WHAT THE TASK REQUIRES:
Reproduce, exactly and in full, the lines from the one with "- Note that" through the one with "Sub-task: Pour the" in the data below; drop pictures.

___ RECORDED INFORMATION ___

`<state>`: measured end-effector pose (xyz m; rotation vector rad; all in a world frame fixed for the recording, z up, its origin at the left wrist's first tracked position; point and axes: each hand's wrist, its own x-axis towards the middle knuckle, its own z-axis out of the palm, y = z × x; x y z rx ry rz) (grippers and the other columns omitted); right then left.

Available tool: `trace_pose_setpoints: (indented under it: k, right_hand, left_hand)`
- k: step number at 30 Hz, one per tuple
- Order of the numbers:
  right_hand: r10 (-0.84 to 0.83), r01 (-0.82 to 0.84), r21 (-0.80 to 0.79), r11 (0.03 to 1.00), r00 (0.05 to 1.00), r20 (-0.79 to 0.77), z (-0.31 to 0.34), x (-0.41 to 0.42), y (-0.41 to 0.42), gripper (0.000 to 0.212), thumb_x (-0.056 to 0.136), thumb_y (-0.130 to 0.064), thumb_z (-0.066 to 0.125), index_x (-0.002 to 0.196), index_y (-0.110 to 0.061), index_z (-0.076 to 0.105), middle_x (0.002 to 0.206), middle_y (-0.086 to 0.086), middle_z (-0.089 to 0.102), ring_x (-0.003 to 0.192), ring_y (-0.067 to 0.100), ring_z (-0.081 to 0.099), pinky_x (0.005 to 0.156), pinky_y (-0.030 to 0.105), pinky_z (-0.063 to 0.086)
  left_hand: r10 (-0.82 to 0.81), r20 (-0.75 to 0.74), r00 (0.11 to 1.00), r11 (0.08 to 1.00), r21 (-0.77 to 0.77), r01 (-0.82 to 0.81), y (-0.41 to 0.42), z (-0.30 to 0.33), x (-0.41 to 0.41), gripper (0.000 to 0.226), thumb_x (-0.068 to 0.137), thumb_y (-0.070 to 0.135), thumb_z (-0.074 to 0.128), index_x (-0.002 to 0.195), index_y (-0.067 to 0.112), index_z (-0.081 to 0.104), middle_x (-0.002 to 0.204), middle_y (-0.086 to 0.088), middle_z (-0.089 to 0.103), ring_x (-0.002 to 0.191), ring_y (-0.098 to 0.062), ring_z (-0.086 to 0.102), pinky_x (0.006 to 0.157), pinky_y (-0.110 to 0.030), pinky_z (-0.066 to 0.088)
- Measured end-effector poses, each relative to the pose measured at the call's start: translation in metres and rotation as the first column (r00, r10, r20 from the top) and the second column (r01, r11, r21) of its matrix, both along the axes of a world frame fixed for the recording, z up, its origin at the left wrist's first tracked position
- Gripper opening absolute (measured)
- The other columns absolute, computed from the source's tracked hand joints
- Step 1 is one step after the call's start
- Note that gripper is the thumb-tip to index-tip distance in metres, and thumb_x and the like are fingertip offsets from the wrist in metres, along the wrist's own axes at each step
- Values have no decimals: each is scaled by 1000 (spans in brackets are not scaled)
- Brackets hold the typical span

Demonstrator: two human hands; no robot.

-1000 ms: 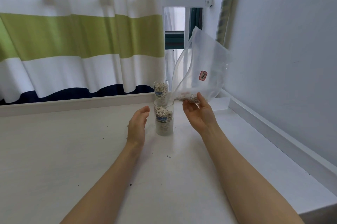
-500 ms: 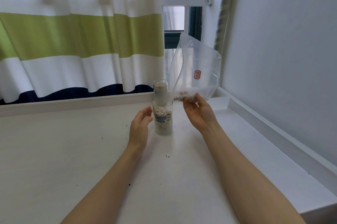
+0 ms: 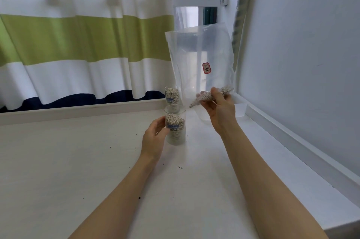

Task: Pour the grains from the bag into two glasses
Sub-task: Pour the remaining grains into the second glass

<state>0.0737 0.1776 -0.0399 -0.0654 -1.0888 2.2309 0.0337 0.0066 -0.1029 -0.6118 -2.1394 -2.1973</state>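
Observation:
A clear plastic bag [image 3: 202,53] with a red label stands upright in the air; my right hand [image 3: 219,110] pinches its lower edge, where a small heap of pale grains [image 3: 209,95] lies. Just left and below stands the near glass [image 3: 175,125], holding grains in its upper part, with a blue label. My left hand [image 3: 154,136] curls round its left side, thumb and fingers on the wall. The far glass [image 3: 171,95], also filled with grains, stands right behind it near the ledge.
The white table [image 3: 97,170] carries scattered dark specks. A raised white ledge [image 3: 78,110] runs along the back, another along the right wall. A striped curtain [image 3: 78,40] hangs behind. A clear plastic tub [image 3: 240,107] sits in the back right corner.
The bag has swung from leaning right to upright and risen. My left hand moved right from beside the near glass and closed on it. The right hand lifted slightly.

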Motion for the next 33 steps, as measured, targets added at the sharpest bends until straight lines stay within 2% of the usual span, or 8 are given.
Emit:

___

COMPLETED EXERCISE:
- Note that gripper is the thumb-tip to index-tip distance in metres, and thumb_x and the like are fingertip offsets from the wrist in metres, along the wrist's own axes at each step
- Values have no decimals: each is scaled by 1000 (spans in brackets are not scaled)
- Brackets hold the typical span

Demonstrator: two human hands; no robot.

-1000 ms: 
-500 ms: 
+0 ms: 

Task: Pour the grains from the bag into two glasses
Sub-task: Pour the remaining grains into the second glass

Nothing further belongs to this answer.